Kyle Music -- he offers the best pricing on the Medieval Small Pipes.

Macmurchie makes the best smallpipe reeds for the medieval pipes. They're in the UK, but they have US distributors, usually angry old scottsmen who sell bagpipes out of their basements :)

Have fun!

Joseph Ortega said...

Is it possible to turn a regular scotish chanter into a baroque fingered one?

David W. Irish said...

Joseph Ortega said...
"Is it possible to turn a regular scotish chanter into a baroque fingered one?"

No, not really, not unless you modify it. A Baroque-fingered instrument has a different scale. The Bagpipes use an ancient musical scale called Mixolydian, which has a couple of sharps or flats in places where the Baroque scale doesn't.

You COULD play the Highland chanter and get all the correct notes of the Baroque scale, but you would be using different fingering from both.

That's why you want to get yourself a recorder for practicing non-highland music.

If you have access to some cheap practice chanters (ones that you don't mind destroying), you could try filling up some of the holes, or partially covering them with electrical tape, and maybe drillign new holes, to get it to play the baroque scale with baroque fingering, but that's certainly a big project, and I have no experience doing it. I have heard of other people doing it, though. In the end, your chanter looks like crap, but it play correctly... theoretically...

Joseph said...

Thanks. That is actually my question.

I got a set of crap bagpipes for £0.75 (honestly, I still believe somebody made a mistake posting them in ebay and there were no bidders). I have customized the chanter so it looks cool and plays the baroque scale now. But the new bag I made leaks a bit, so I need to keep going. I will post pictures of it on my blog soon, if you are curious.

David W. Irish said...

Many of the cheap-ass bagpipes on the web are terrible. IN fact, I'd say that most are downright rip-offs, and that I only got lucky when I got the Medieval smallpipes, and they turned out to be excellent.

When you can't actually see the pipes up close before you buy them, you take a big risk. Many of the cheap pipes are roughly cut, and not finished -- I've seen a lot of pipes that have splinters and sawdust on the inside, because the holes weren't sanded smooth. I saw another set of cheap pipes that were covered with a sticky resin, which I later found out was due to the pipes being stored in a damp warehouse. The metal parts were corroded, and the wood was actually splitting in places because the water caused the wood to expand -- good pipes do not do this when stored in a damp place -- the wood is usually treated to lock out moisture.

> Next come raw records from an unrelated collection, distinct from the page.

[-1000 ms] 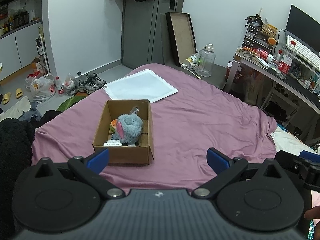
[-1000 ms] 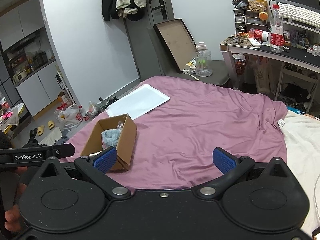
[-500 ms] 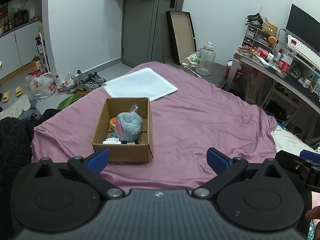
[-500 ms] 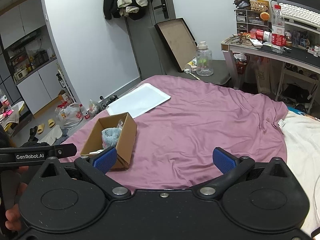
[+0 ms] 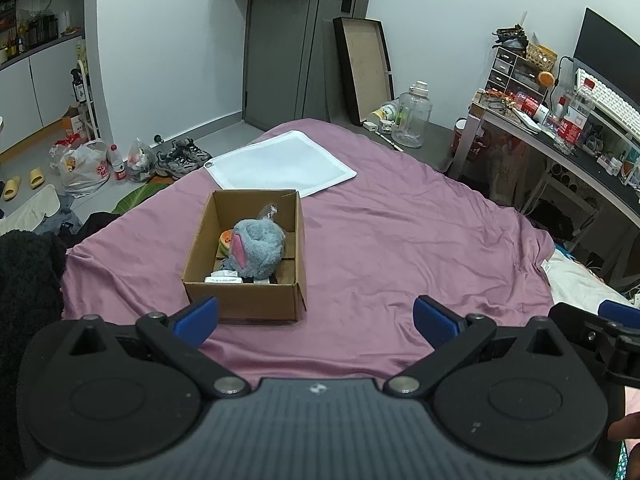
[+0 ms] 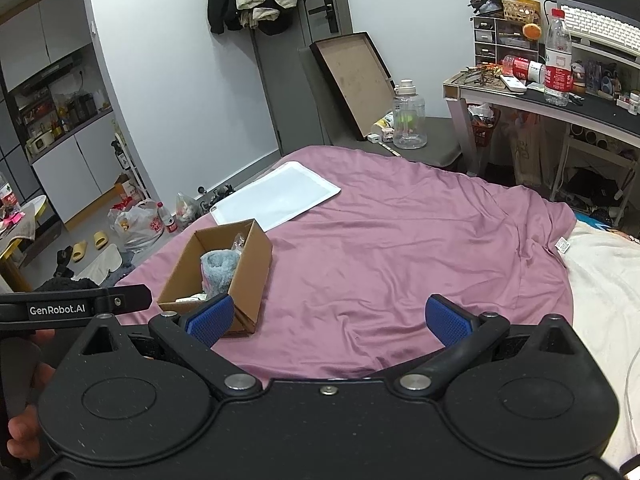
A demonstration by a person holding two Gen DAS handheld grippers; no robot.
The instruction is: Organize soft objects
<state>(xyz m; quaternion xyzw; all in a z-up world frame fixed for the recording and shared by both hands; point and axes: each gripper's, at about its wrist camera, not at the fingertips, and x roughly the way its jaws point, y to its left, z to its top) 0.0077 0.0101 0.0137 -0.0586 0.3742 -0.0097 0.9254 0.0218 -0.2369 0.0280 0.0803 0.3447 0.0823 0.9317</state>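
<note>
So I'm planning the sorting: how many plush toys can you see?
1 for sure: a grey plush toy inside the cardboard box on the bed. Beside it sits something orange, and more may be hidden underneath.

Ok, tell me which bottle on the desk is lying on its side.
The red-labelled bottle beside the drawer organizer lies flat; the taller bottle stands upright.

Left gripper point(image 5: 316, 322) and right gripper point(image 6: 328, 320), jaws wide apart

- The box point(image 5: 245, 276) stands on the bed point(image 5: 400, 240), toward its left side.
- A plush toy point(image 5: 258, 249) lies in the box.
- A flat sheet point(image 5: 280, 166) lies behind the box.
</note>
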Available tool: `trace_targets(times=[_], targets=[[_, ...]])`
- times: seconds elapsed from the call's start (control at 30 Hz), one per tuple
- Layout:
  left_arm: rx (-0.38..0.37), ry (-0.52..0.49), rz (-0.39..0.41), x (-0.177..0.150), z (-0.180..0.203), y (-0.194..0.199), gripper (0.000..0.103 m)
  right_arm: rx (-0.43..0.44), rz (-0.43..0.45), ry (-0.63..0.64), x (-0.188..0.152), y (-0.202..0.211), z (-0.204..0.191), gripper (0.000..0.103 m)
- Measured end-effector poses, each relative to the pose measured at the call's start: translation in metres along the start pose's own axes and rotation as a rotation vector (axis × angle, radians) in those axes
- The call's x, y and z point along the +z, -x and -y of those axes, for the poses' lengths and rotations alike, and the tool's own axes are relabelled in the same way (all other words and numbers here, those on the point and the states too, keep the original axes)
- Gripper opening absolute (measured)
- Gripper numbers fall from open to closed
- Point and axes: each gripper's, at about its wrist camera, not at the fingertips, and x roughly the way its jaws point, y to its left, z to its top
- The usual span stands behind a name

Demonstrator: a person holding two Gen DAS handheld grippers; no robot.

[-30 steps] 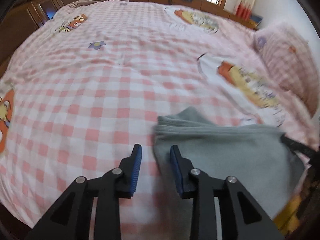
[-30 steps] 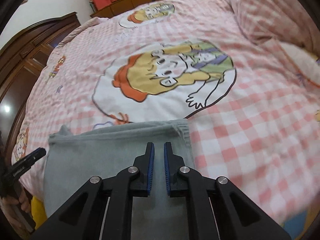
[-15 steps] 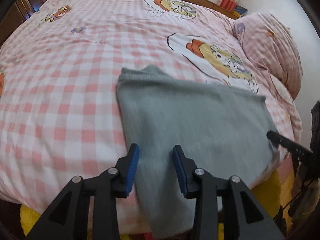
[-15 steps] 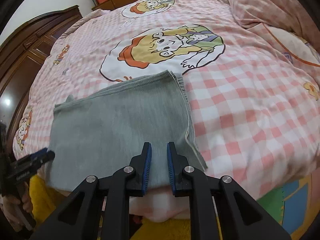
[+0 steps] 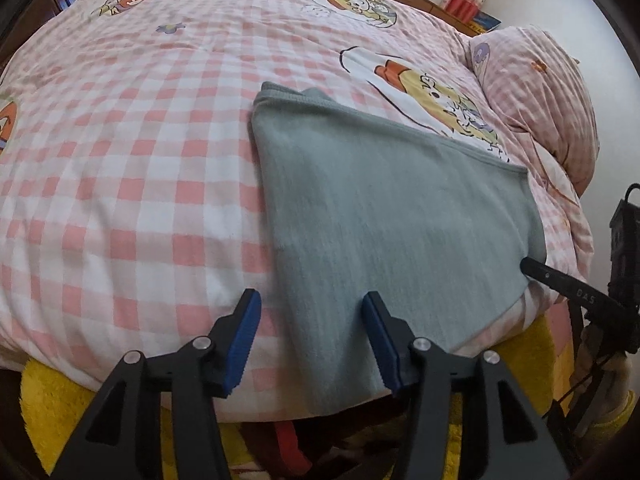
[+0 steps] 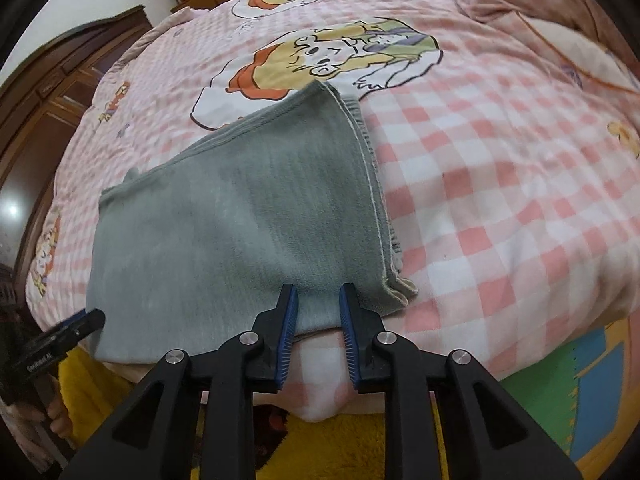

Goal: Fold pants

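Observation:
The grey pants (image 5: 384,216) lie folded into a flat rectangle at the near edge of the bed, also seen in the right wrist view (image 6: 240,216). My left gripper (image 5: 310,336) is open and empty, hovering over the pants' near left corner at the bed edge. My right gripper (image 6: 318,320) is open and empty, just above the pants' near edge by the right corner. The right gripper's finger tip (image 5: 560,280) shows at the right of the left wrist view; the left gripper's tip (image 6: 60,340) shows at the left of the right wrist view.
The pink checked bedspread (image 5: 140,160) with cartoon prints covers the bed. A pink pillow (image 5: 540,96) lies at the far right. A dark wooden wardrobe (image 6: 48,112) stands at the left. A yellow rug (image 6: 360,452) lies below the bed edge.
Both grippers have pulled back toward the near bed edge and risen, so more of the folded pants shows. Both jaws have opened wider.

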Motion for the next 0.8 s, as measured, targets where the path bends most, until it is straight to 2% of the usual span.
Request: trace_targets(times=[0.1,0.17,0.23,0.53,0.7,0.8], targets=[[-0.007,0.007,-0.009,-0.001,0.000,0.000,0.058,-0.001,-0.010,-0.011,-0.001,0.009,-0.001,0.028],[-0.014,0.011,-0.020,-0.003,0.001,0.000,0.059,-0.001,0.011,0.005,-0.004,0.018,-0.007,0.046],[-0.025,0.018,-0.026,-0.004,0.001,0.000,0.060,-0.017,0.026,0.028,-0.006,0.024,-0.014,0.053],[-0.017,0.001,-0.032,-0.005,0.007,-0.006,0.070,-0.033,0.069,0.124,-0.010,0.034,-0.048,0.053],[-0.026,0.016,-0.028,-0.004,0.006,-0.007,0.070,-0.008,0.050,0.125,-0.014,0.027,-0.055,0.053],[-0.021,0.017,-0.019,-0.004,0.006,-0.006,0.067,-0.002,0.051,0.130,-0.016,0.027,-0.058,0.053]])
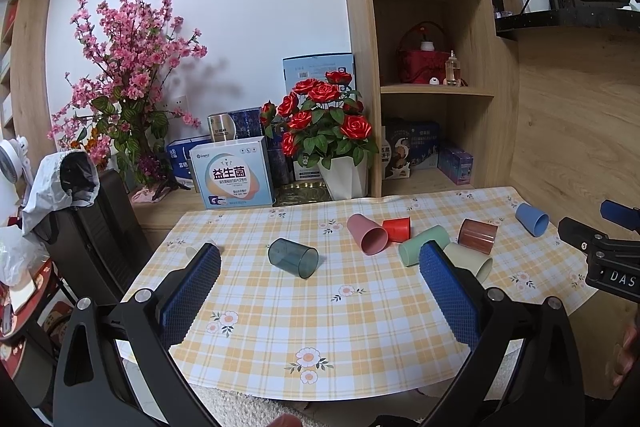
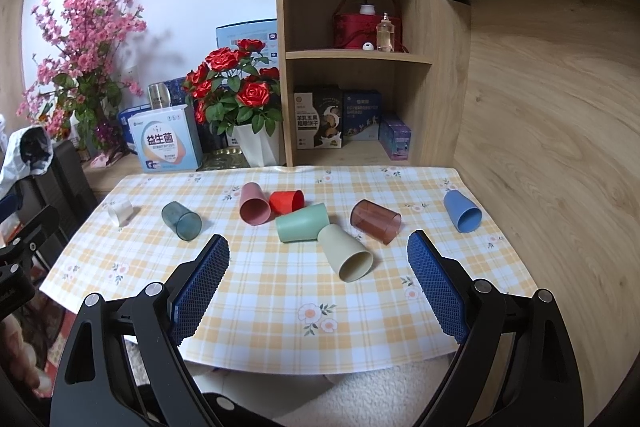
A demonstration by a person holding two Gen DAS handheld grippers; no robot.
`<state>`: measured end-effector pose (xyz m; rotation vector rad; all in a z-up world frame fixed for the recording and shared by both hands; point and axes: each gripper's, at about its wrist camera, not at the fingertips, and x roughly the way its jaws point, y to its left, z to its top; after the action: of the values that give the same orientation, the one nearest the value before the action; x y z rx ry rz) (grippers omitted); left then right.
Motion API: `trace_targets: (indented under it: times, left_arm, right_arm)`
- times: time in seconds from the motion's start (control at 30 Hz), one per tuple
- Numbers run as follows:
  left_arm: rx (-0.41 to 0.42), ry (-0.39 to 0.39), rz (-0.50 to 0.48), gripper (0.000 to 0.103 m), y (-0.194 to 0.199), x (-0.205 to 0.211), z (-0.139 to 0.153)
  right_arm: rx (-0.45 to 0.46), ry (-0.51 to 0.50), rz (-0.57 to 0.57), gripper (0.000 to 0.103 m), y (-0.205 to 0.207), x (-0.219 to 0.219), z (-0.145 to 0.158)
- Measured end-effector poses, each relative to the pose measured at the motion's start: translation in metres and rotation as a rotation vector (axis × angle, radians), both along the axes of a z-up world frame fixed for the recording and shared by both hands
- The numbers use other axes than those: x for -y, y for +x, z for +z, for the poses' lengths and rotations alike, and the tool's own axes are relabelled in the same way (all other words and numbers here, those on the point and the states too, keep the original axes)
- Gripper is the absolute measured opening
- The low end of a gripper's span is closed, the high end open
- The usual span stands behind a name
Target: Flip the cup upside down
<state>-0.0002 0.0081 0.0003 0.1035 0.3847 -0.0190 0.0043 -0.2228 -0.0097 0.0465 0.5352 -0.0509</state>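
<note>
Left claw: my left gripper (image 1: 320, 263) hangs above the near part of the table, its blue pads spread wide with nothing between them.
Right claw: my right gripper (image 2: 318, 259) is likewise wide apart and empty, held over the near edge of the checked tablecloth (image 2: 280, 307).
Cups: eight lie tipped on their sides across the cloth, none upright.
Centre cluster: in the right wrist view, the cream cup (image 2: 347, 253) lies at 12 o'clock between my right pads, mouth toward the camera; the green cup (image 2: 302, 223) touches it at 11 o'clock, with the red cup (image 2: 287, 201) and pink cup (image 2: 253, 203) just behind.
Right side: the brown translucent cup (image 2: 376, 221) lies at 1 o'clock, and the blue cup (image 2: 463, 211) well apart at 2 o'clock near the cloth's far right corner.
Left side: the teal translucent cup (image 1: 293, 257) lies at 12 o'clock in my left wrist view; a small white cup (image 2: 120, 211) sits near the cloth's left edge.
Backdrop: a pot of red roses (image 1: 326, 123) stands at the table's far edge, beside a wooden shelf (image 1: 432, 91).
</note>
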Motion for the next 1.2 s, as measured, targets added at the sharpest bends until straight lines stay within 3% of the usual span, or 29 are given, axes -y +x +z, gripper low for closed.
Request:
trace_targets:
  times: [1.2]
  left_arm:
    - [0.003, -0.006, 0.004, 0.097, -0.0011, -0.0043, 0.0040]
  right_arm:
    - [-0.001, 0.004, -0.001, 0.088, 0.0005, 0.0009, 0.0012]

You cannot really think about finishing the pipes on your own, without the risk of the chanter going out of tune (which you already have experience with, since you modified yours).

For cheap pipes, I'd recommend getting USED ones. There are hundreds of music stores sellign the same crappy bagpipes from Mid-east, all made in Pakistan, and only some models are worth buying. The Harp and Dragon, which I placed a link to on my last blog posting, actually claims that they set up and tune their pipes before they ship them to you, and they sell Mid-East pipes, although just a few select models, including the terrible Medieval pipes in F, which I warn about. Most of the Mid-East pipes that Harp and Dragon sell are playable, and they claim right up front that the Medieval pipes in F are for re-enactment purposes. I've pressed them on whether or not they play, and they said they didn't know, because they haven't had a chance to set those up before.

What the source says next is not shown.